Me lembrei de quando o IMACO ocupou o antigo prédio da odontologia da UFMG, na Cidade Jardim. Vi certa vez uma passeata pela paz na Prudente de Morais. Era gente de posses e não baderneiros em greve. Se me lembro bem foi na ocasião da morte do promotor Lins do Rego.Carregavam faixas. "Quanto será que pagam às suas empregadas domésticas?"- Foi o que me veio à mente..."quanto custa a sua paz?". Passado algum tempo, os meninos da escola arrancaram vasos de flores da praça em frente a escola. Chegaram a arrancar também o rabinho dos porcos de bronze que enfeitavam a praça. A reação não tardou: reclamações com a diretoria e com a prefeitura. Onde já se viu, meninos da periferia na Cidade Jardim....olhei para os que reclamavam e constatei...eram porcos de bronze, e os meninos ousaram tocar em suas caudas rígidas e bronzeadas.

Pergunto hoje :

Quando vamos discutir as causas em vez de tratar os sintomas? Quando alguns diretores (ou candidatos a ) deixarão de pensar em fazer campanha e começarão a pensar nas escolas, nos estudantes, nos professores e na RME? Quando os diretores da RME começarão a pensar como corpo sem estar a mercê da agenda da PBH?

Quando alguns professores começarão enxergar que evasão, violência, infrequência, má qualidade, têm a ver conosco, com nossas vidas, com nossa profissão?

Quando faremos a PBH a rever sua política equivocada de inclusão (que inclui uma minoria e expulsa os demais)?

Quando a categoria e o nosso sindicato entenderão o noturno como prioridade, ele que é tratado hoje como filho bastardo da filha feia do Estado (a educação)?

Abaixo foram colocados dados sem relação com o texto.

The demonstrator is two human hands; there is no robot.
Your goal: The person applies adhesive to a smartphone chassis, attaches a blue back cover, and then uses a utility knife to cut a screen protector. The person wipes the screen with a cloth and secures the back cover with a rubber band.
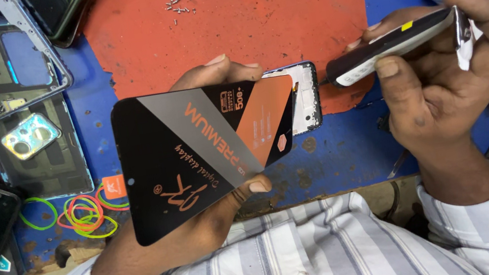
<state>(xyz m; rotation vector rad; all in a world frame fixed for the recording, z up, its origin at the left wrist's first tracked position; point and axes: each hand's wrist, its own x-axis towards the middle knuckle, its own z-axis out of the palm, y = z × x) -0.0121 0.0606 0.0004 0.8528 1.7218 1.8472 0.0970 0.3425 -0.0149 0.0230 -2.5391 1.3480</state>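
Replacement phone screen point(195, 158), black with an orange-and-grey protective film, sits tilted in the left hand point(226, 186), fingers clamped on its edges above the blue bench point(352, 153); the right hand point(444, 79) grips a black glue tube point(394, 47), nozzle at the phone frame point(305, 96) behind. A squeeze too hard could smear adhesive; loose screws point(177, 1) and rubber bands point(83, 212) lie nearby

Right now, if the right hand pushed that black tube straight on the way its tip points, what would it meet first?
Most likely the phone frame that the left hand holds behind the new display panel. The right hand's tube has its tip beside the frame's edge, though depth is unclear.
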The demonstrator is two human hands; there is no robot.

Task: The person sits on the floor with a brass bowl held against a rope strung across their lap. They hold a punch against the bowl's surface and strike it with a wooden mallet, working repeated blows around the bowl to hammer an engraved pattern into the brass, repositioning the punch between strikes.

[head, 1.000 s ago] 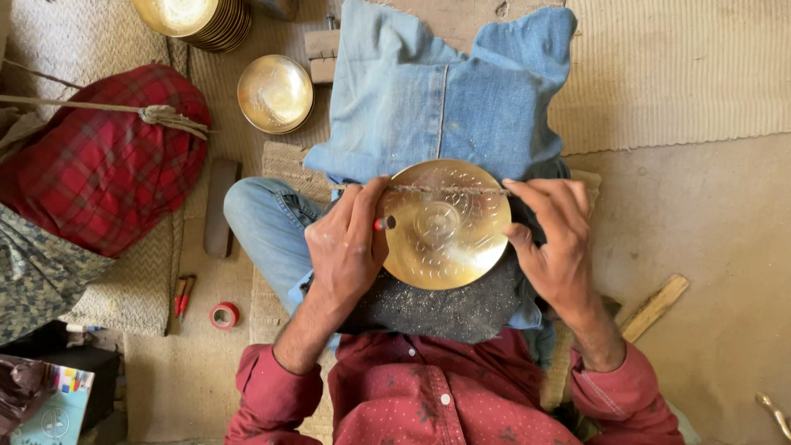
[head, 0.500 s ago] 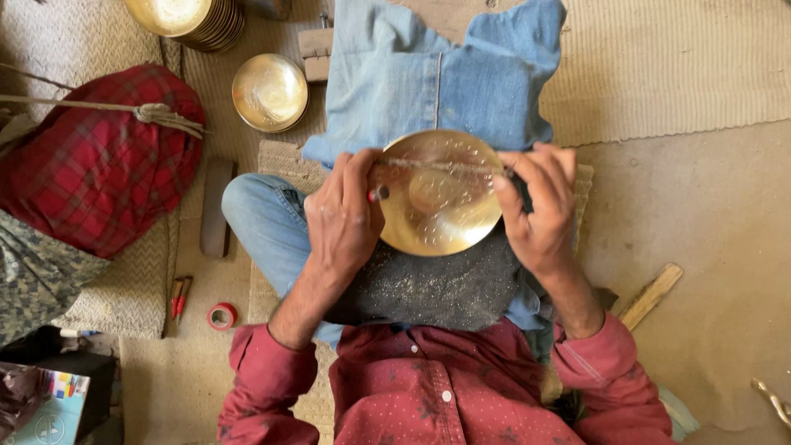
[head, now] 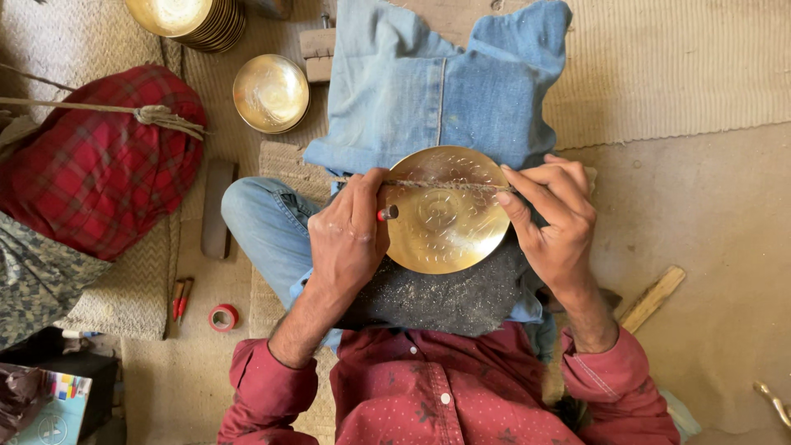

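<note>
A round brass plate [head: 449,221] with punched patterns rests on a dark cloth [head: 445,297] in my lap. A thin metal rod [head: 441,186] lies across the plate's upper part. My left hand [head: 350,235] grips the rod's left end, with a small red-tipped tool [head: 386,213] poking out beside my thumb. My right hand [head: 554,218] pinches the rod's right end at the plate's rim. Metal filings dust the cloth below the plate.
A brass bowl [head: 270,92] and a stack of brass plates [head: 191,18] sit at the upper left. A red plaid bundle [head: 91,161] tied with rope lies left. Red tape roll [head: 222,317], red-handled pliers [head: 181,297], wooden sticks [head: 652,298] and denim cloth [head: 445,82] surround me.
The plate and both hands have shifted slightly within the view; the rod stays across the plate with both hands on its ends.
</note>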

Quando teremos uma interlocução clara com a classe média, mostrando para esta gente que escola pública é ponto de partida para resolvermos este país grande e bocó?

Voltará enfim o dia em que nós professores, mais que os gestores da PBH, poderemos retornar com nosso filhos e filhas para a escola pública como opção, e não como falta desta, como escolha de classe e não como consequência da nossa miserabilidade?

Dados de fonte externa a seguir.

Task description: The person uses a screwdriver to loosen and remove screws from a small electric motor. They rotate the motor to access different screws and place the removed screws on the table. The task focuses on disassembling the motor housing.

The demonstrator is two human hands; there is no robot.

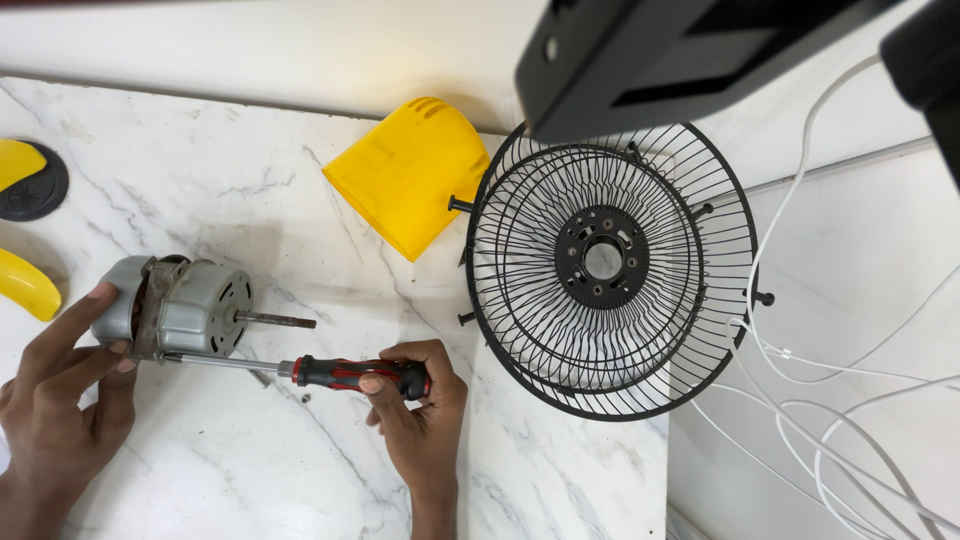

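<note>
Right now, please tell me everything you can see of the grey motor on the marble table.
The grey motor looks like cast metal, with round vent holes in its end face and a rusty band around its middle. It lies on its side on the marble table, shaft pointing right. The left hand steadies its rear end. The screwdriver, held in the right hand, reaches its lower edge.

Single head view, looking steeply down, close over marble table (250, 190).

Motor (180, 305) sits on the table (230, 180) at left, screwdriver (330, 372) just in front of it, cover (410, 175) behind, grille (610, 265) off right, cables (850, 400) past that.
</note>
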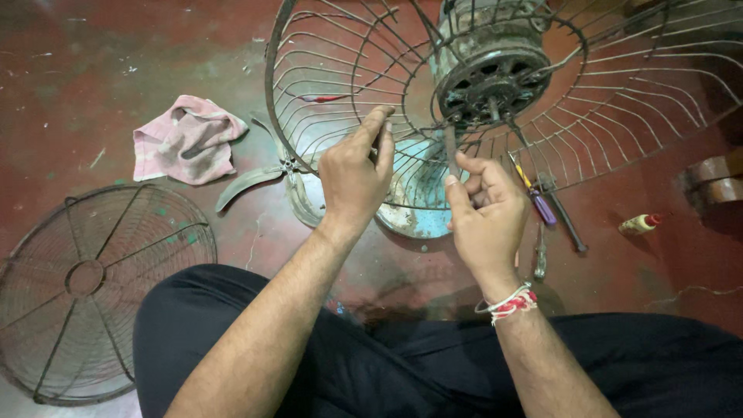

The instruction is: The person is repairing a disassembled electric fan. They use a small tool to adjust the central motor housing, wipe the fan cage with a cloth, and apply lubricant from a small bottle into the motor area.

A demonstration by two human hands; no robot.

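Note:
A fan's rear wire guard (340, 70) stands in front of me with the grimy motor (487, 73) at its middle. My left hand (354, 174) pinches one of the guard's wires near the lower rim. My right hand (486, 213) grips a thin dark tool (451, 151) that points up at the underside of the motor; a red and white thread band circles that wrist. Behind the guard lies the pale blue fan base (414, 209).
On the red floor lie the loose front guard (93, 286) at left, a pink rag (186, 139), grey fan blades (248, 182), a purple-handled screwdriver (538, 201), dark tools (569, 224) and a small yellow bottle (638, 224). My black-trousered legs fill the bottom.

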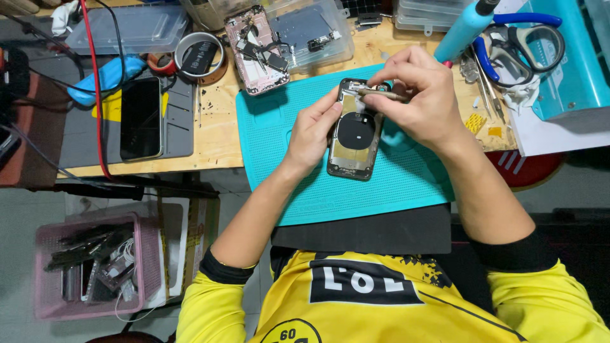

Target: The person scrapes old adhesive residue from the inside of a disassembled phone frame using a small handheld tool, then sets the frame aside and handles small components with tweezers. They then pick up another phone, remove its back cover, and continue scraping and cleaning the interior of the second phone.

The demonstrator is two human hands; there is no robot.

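Right hand [416, 101] over phone housing's [353, 136] top

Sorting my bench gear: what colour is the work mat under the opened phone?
Teal, seen in the head view: the ridged rubber work mat under the opened phone housing.

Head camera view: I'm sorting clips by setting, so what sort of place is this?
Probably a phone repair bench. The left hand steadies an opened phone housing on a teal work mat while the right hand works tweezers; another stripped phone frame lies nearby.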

Pensaremos sempre como a mocinha do seriado do Chapolim Colorado ("e agora, quem poderá nos defender?" Rogério, Neila, Sindicato, Promotoria, Don Valmor?) ou tomaremos nós as rédeas da escola pública?

Enquanto não temos resposta para isto, continuarão as patéticas passeatas contra a violência e pela paz (como se os bandidos atendessem reivindicações). Continuará a PBH contratando Guardas Municipais (já que o governador não tem competência para resolver a questão da segurança) querendo se mostrar competente em algo que não é sua obrigação constitucional. Isto ao mesmo tempo que afirma não ter recursos para o que é sua obrigação.

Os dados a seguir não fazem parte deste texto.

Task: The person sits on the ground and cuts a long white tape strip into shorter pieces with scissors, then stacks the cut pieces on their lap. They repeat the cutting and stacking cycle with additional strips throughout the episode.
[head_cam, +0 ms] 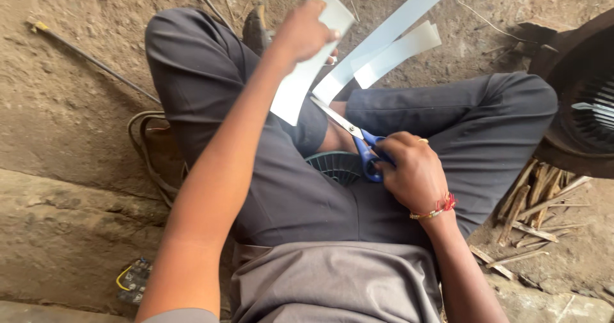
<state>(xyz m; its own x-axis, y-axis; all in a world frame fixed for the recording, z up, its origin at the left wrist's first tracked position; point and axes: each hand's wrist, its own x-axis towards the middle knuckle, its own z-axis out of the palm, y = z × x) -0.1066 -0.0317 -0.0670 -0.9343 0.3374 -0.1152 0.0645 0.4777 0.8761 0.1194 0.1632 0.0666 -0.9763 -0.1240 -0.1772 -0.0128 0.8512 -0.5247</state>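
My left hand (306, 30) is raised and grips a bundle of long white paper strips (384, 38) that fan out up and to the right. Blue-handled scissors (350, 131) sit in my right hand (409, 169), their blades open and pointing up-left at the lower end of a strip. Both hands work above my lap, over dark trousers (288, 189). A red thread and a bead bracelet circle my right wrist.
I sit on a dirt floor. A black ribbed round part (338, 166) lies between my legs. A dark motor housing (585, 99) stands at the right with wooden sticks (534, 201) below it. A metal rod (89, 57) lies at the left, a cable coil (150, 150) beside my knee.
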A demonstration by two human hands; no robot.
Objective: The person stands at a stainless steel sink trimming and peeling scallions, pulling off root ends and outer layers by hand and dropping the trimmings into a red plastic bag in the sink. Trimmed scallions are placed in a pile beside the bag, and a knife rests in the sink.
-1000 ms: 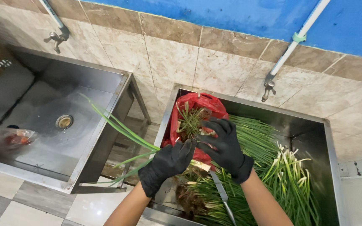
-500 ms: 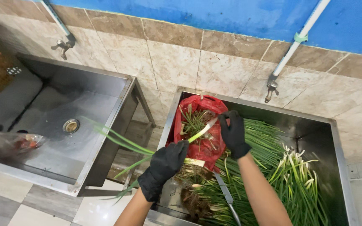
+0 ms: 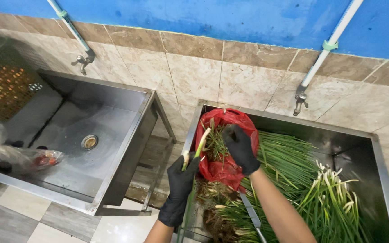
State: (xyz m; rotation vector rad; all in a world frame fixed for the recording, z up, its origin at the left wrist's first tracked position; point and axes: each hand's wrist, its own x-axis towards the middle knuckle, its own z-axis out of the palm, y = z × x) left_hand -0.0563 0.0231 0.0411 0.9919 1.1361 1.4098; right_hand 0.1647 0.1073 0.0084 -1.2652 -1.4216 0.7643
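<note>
While the left hand (image 3: 179, 186) was closed around a green onion stalk (image 3: 197, 148), keeping its white end up, the right hand (image 3: 240, 148) at two o'clock reached into the red bag (image 3: 223, 168) of trimmings; whether it gripped anything I could not tell

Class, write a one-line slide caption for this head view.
Black-gloved left hand holds a green onion stalk; right hand reaches into red plastic bag.

Black gloves are worn on the left hand (image 3: 181, 186) and right hand (image 3: 240, 148). Red bag (image 3: 223, 168); green scallions (image 3: 289, 166), white-tipped; grey steel sinks (image 3: 118, 153); beige tiles (image 3: 194, 72); blue wall (image 3: 203, 18); grey-white chequered floor (image 3: 28, 225).
</note>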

E restará a nós, do Imaco e do Marconi, discutir o possível nome para a mais nova escola da RME: Imacone ou Marcaco?

Prof. Geraldinho
IMACO - 3o turno.

3 comentários:

Nós professores disse...

Seu texto é extremamente lúcido. Tem faltado, de grande parte dos atores relacionados com a "filha feia do estado", a percepção de que a escola pública é hoje mais que um serviço público, é um cadinho da realidade sócio-econômica, com suas mazelas, mas também com suas grandezas. Obrigado por ser um dos que ajuda a nivelar "por cima" esse espaço de discussão.
Halem. E.M.L.A.

Nós professores disse...

Já começaram a redução de turmas nas citadas escolas: no segundo semestre de 2005 a Imaco perderá 03 e a Marconi perderá um número de turmas ainda a definir.

Vera Lúcia

Anônimo disse...

e a direção destas escolas, o que dizem para seus colegas professores?